Consider each line of the material below and note whether it holds "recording". State how many do, and nothing else.

================================

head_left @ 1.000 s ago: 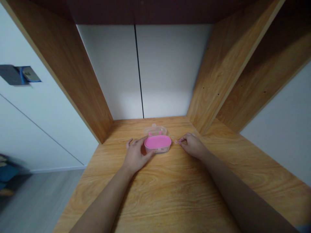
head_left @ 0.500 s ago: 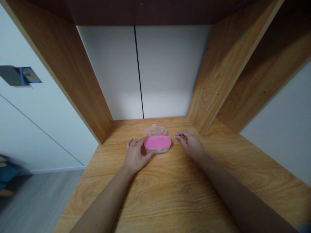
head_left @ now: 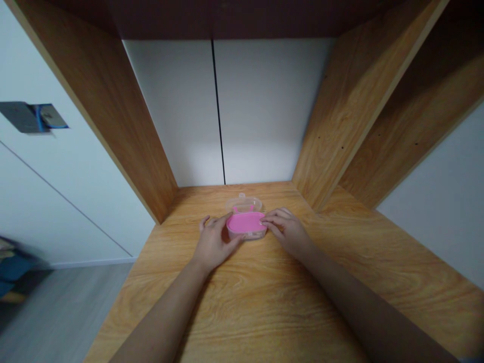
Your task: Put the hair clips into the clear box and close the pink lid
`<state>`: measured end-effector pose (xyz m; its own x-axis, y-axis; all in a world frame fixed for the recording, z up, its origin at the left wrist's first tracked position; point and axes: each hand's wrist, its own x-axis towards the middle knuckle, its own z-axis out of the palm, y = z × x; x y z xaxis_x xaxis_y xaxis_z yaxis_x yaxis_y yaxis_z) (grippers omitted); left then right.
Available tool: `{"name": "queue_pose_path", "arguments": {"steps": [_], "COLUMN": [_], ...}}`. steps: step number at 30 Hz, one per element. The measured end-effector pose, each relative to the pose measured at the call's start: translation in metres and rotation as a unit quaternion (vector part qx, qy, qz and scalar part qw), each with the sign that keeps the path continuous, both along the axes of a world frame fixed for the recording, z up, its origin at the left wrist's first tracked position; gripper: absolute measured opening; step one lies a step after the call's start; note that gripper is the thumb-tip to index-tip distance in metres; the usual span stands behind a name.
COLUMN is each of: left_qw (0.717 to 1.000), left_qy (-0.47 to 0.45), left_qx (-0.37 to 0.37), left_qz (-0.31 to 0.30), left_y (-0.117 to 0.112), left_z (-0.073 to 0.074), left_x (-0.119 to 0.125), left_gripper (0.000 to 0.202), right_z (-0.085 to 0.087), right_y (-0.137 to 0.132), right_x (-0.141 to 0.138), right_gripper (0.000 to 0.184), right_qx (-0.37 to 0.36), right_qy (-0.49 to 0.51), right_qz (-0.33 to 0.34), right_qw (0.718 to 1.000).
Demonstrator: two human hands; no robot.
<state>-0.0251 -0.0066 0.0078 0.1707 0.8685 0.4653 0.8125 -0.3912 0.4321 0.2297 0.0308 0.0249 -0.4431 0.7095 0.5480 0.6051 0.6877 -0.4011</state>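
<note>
A small oval plastic box point(head_left: 247, 235) with clear sides and a pink tray-like top point(head_left: 245, 222) stands on the wooden surface. Its clear lid point(head_left: 244, 204) is raised behind it, joined by pink hinge parts. Around the box's left end curls my left hand point(head_left: 214, 244), thumb at the front wall and fingers at the back-left rim, gripping it. At the right end of the pink top, my right hand point(head_left: 287, 233) has thumb and forefinger pinched together. Something tiny and pale shows at those fingertips, too small to name.
The wooden desktop point(head_left: 242, 302) lies inside a unit with a left side panel point(head_left: 113, 111) and a right upright panel point(head_left: 351, 116). A white back panel point(head_left: 260, 111) closes the rear. A wall socket point(head_left: 34, 117) is at far left, above grey floor.
My right hand has moved left, from the desktop beside the box, where tiny ring-like bits showed, to the right end of the pink top. My left hand keeps its hold on the box.
</note>
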Motion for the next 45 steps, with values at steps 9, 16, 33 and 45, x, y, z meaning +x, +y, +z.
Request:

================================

--- OUTPUT BELOW ---
2